In In re Welsh, 711 F.3d 1120 (9th Cir. 2013), the Court decided that secured debt payments could be taken as a deduction on the Chapter 13 means test, even where those expenses might not seem necessary.
As background, Chapter 13 is a payment plan and the percentage of payback unsecured creditors will receive is determined by the amount of the debtor’s “disposable monthly income” (DMI). For debtors with income above the state median, DMI is determined using the “means test” and the means test allows deductions for payments to secured creditors. If a debtor is allowed to deduct payments on secured claims, that will necessarily lower the debtor’s leftover income that could be used to pay unsecured creditors.
The plain language of the statute seems to indicate that secured claims can be taken as a deduction whether the claim is reasonable or not. However, in two Ninth Circuit cases (Smith and Martinez), the Court said that if the debtor is surrendering the property to the secured creditor, the debtor cannot claim the deduction because it would not be reasonable.
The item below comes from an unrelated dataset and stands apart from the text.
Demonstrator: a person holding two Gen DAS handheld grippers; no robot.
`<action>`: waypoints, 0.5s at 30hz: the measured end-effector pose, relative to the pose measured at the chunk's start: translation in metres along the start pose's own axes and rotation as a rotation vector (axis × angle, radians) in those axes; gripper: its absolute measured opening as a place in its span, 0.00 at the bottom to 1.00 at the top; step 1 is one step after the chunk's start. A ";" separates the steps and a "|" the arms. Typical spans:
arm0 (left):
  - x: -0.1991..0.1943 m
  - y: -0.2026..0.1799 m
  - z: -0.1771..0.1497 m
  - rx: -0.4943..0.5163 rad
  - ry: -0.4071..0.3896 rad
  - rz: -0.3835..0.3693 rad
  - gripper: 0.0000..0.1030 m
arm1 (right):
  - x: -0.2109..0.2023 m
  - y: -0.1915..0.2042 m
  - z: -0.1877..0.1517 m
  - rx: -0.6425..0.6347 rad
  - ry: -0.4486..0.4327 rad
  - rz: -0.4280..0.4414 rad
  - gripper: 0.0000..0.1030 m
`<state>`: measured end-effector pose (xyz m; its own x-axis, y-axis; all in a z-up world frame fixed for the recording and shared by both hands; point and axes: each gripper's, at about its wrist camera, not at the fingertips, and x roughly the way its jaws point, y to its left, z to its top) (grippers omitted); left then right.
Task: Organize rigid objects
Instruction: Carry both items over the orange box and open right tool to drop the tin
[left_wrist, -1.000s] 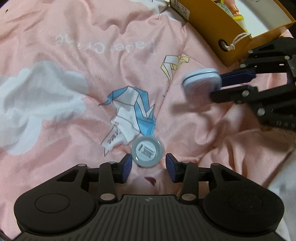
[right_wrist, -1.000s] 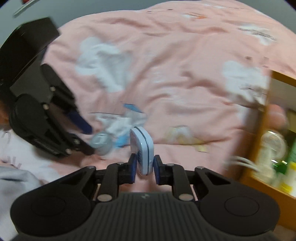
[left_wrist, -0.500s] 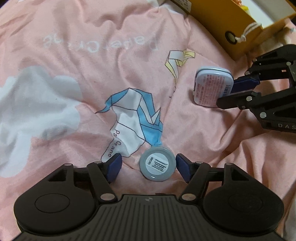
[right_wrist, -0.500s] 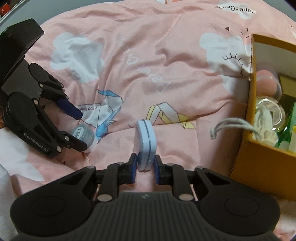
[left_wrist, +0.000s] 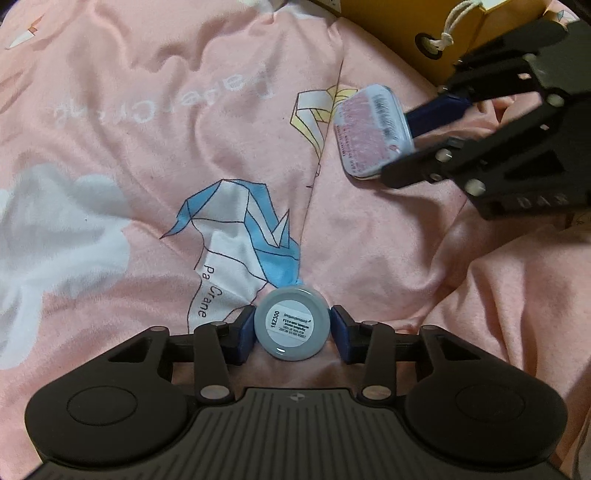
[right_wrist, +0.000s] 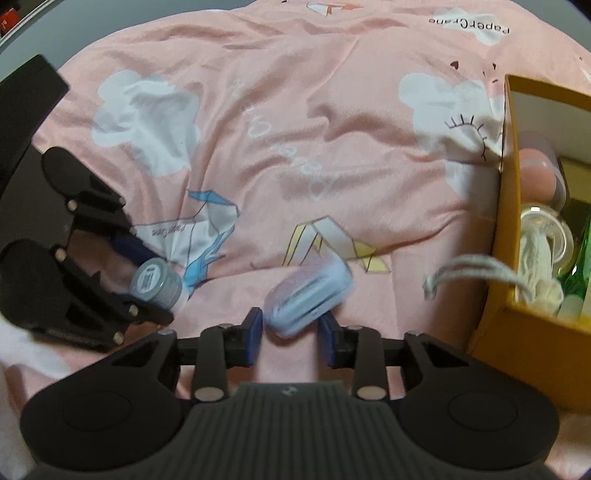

Smith and Martinez seemed to put a reasonableness limit on deductions that can be taken in Chapter 13. (There is no such limit for the Chapter 7 means test, although there a separate test in Chapter 7 that does look at reasonableness.) However, the Welsh case has now significantly limited any potential expansive reading of Smith/Martinez by explicitly stating that those cases only applied where the debtor is surrendering the collateral.
In Welsh, the debtor was making payments on an expensive house and 6 vehicles. The Ninth Circuit found this was allowable. In addition, the Court found that this was not a violation of the good faith requirement of Chapter 13, because if the debtor was allowed to take a deduction under the means test, it could not be a violation of good faith to take that deduction.